Every piece of equipment creates a bit of latency, or delay, in the data stream. As sound and light energy is captured by the microphones and the camera, that analog information is first converted first to digital information and then converted into a format that can be transmitted on the Internet. Each of those conversion steps creates a bit of delay called encoding latency. The data stream then travels from one codec to another over the Internet, adding network latency. Once the data reach the destination codec, they are converted from Internet packets to digital audio and video, and then back to analog audio and video to be presented through the audio and video monitors. That final step is referred to as decoding latency (figure 2). In the interactive VTC, that latency is essentially doubled as the person at the receiving end gets the audio and video about a half second or so after it was created, then responds to it, which gets back to the original person another half second or so after that. There are a number of developments and projects going on attempting to reduce the latency, but at the current state, VTC latency makes any attempt to tightly coordinate or play music together difficult if not outright impossible.
The amount of latency from one end to the other is determined by the speed and efficiency of the codecs, as well as the travel distance for the data. What surprises most people is that the greatest amount of latency occurs in the encode/decode stages and not in the travel time. Since most Internet traffic moves via fiber-optic cables as light pulses, the speed of light is a limiting factor in the travel time. Although there is room for a small amount of improvement due to network equipment efficiency, it is not expected that travel times will greatly improve in the near future. Codec efficiency, on the other hand, has much greater room for improvement as faster computer processors and more efficient encoding/decoding algorithms are created.

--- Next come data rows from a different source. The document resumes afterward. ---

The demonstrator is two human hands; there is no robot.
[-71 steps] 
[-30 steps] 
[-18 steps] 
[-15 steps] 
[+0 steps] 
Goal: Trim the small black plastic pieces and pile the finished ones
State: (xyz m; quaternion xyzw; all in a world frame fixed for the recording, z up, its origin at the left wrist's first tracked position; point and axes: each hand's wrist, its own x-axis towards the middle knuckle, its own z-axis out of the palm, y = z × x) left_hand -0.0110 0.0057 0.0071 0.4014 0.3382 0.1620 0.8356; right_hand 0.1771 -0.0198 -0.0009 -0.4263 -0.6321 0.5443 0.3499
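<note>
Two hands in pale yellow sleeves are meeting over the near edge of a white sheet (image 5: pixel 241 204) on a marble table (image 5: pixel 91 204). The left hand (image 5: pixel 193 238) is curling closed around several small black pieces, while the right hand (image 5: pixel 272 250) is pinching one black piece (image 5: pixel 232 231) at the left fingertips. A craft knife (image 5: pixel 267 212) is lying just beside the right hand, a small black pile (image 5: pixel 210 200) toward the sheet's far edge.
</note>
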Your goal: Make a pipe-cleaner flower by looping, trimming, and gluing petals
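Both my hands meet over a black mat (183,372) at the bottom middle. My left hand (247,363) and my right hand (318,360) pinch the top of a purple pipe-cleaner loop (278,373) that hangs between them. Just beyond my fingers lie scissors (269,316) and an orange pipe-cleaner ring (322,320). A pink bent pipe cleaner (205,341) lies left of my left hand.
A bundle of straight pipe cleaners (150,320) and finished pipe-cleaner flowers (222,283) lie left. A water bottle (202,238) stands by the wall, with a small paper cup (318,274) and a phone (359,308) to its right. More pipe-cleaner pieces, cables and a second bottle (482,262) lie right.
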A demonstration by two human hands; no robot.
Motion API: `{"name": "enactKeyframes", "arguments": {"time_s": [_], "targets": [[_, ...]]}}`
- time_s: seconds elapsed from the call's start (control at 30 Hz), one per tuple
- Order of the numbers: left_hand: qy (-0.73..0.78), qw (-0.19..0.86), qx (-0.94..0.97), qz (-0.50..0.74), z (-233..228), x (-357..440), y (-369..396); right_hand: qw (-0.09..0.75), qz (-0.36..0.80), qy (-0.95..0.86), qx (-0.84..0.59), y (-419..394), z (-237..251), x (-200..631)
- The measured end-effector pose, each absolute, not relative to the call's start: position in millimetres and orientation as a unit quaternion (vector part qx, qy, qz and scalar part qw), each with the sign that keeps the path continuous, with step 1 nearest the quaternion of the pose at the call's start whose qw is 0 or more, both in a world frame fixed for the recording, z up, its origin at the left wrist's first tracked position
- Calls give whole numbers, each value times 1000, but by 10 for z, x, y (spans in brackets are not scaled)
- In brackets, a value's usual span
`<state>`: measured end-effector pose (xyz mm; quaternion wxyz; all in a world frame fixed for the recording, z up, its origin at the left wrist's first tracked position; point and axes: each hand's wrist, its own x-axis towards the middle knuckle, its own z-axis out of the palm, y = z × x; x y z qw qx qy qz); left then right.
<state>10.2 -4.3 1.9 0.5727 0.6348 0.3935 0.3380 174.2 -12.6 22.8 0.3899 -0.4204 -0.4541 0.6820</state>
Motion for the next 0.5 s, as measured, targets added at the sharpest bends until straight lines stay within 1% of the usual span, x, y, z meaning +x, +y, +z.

One rather nasty byproduct of latency in the VTC environment is audio echo. Since both ends of the conference have microphones AND loudspeakers, it is quite easy for the audio that was created at one end to come out of the loudspeakers at the other end and get picked up by the microphones and sent right back to the originating source, only at a delay equal to the round-trip latency (figure 3). Most of today’s commercial VTC systems include an “echo-cancellation” function. However, those echo-cancellers only work with speech. Since speech tends to consist of short, choppy, non-repeated bursts of sound, it is relatively easy for a device to compare the outgoing audio with the incoming audio and look for matches. Then with a bit of electronic wizardry and frequency filtering, the echo-canceller attempts to remove the returning audio, or echo. Music, on the other hand, tends to consist of much longer, sustained sounds that need the benefit of the full frequency spectrum. If you attempt to use one of the commercial echo-cancellers on musical information, you will find the audio levels tend to jump up and down and exhibit a variety of frequency anomalies. In order to control echo in the musical VTC, a completely different approach is used that is similar in concept to the way a live-sound engineer prevents feedback in an amplified stage concert. Those techniques form the core of ECHODamp.